Write the data below out exactly as it stands. Do not include the pictures.

######

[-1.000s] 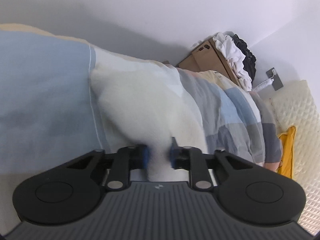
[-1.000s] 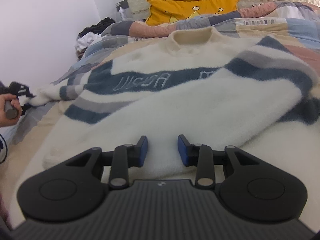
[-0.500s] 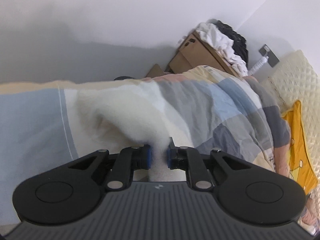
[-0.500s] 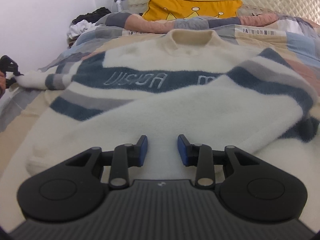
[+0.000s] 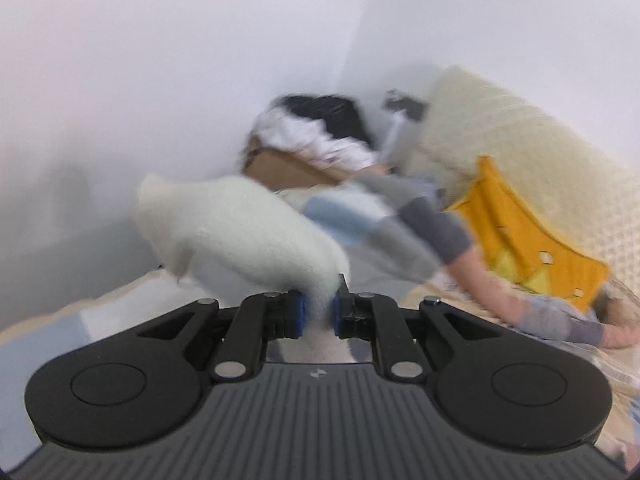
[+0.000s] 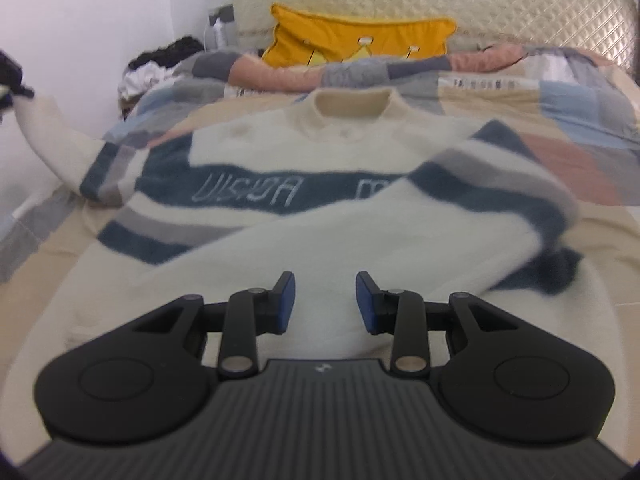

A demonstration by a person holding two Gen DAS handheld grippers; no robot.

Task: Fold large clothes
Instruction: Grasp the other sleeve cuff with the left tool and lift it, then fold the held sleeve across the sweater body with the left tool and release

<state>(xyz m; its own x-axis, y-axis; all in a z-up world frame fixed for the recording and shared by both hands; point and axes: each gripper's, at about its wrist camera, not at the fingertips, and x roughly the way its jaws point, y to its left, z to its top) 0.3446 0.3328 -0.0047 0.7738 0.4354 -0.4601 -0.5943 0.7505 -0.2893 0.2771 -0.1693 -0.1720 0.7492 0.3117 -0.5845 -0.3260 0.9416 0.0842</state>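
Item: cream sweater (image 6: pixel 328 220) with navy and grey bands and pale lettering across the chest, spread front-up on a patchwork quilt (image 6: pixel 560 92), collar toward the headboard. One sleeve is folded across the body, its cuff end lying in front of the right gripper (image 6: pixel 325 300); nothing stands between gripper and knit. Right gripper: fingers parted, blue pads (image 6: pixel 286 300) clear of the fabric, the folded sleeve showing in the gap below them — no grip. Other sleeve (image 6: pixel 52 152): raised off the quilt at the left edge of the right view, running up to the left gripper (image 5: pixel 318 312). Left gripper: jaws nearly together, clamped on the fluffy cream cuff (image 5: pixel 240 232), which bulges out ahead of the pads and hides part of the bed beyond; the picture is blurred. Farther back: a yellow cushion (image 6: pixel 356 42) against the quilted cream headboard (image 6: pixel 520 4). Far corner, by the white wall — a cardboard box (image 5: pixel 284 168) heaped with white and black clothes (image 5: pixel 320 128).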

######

- Output -
[-1.000s] 
[-1.000s] 
[-0.500s] 
[-0.500s] 
[+0.000s] 
[+0.000s] 

A demonstration by a person holding two Gen DAS handheld grippers; no robot.

Task: Fold large clothes
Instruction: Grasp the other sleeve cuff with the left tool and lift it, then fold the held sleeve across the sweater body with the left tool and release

<state>(xyz m; its own x-axis, y-axis; all in a z-up world frame fixed for the recording and shared by both hands; point and axes: each gripper's, at about its wrist camera, not at the fingertips, and x roughly the way its jaws point, y to its left, z to its top) 0.3446 0.3328 -0.0047 0.7738 0.4354 -0.4601 -0.5943 0.7505 -0.2893 0.2771 -0.1693 -0.1720 0.7492 0.3117 -0.5845 -0.3260 0.9416 0.0842</state>
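Item: cream sweater (image 6: pixel 328 220) with navy and grey bands and pale lettering across the chest, spread front-up on a patchwork quilt (image 6: pixel 560 92), collar toward the headboard. One sleeve is folded across the body, its cuff end lying in front of the right gripper (image 6: pixel 325 300); nothing stands between gripper and knit. Right gripper: fingers parted, blue pads (image 6: pixel 286 300) clear of the fabric, the folded sleeve showing in the gap below them — no grip. Other sleeve (image 6: pixel 52 152): raised off the quilt at the left edge of the right view, running up to the left gripper (image 5: pixel 318 312). Left gripper: jaws nearly together, clamped on the fluffy cream cuff (image 5: pixel 240 232), which bulges out ahead of the pads and hides part of the bed beyond; the picture is blurred. Farther back: a yellow cushion (image 6: pixel 356 42) against the quilted cream headboard (image 6: pixel 520 4). Far corner, by the white wall — a cardboard box (image 5: pixel 284 168) heaped with white and black clothes (image 5: pixel 320 128).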

This answer requires nothing else.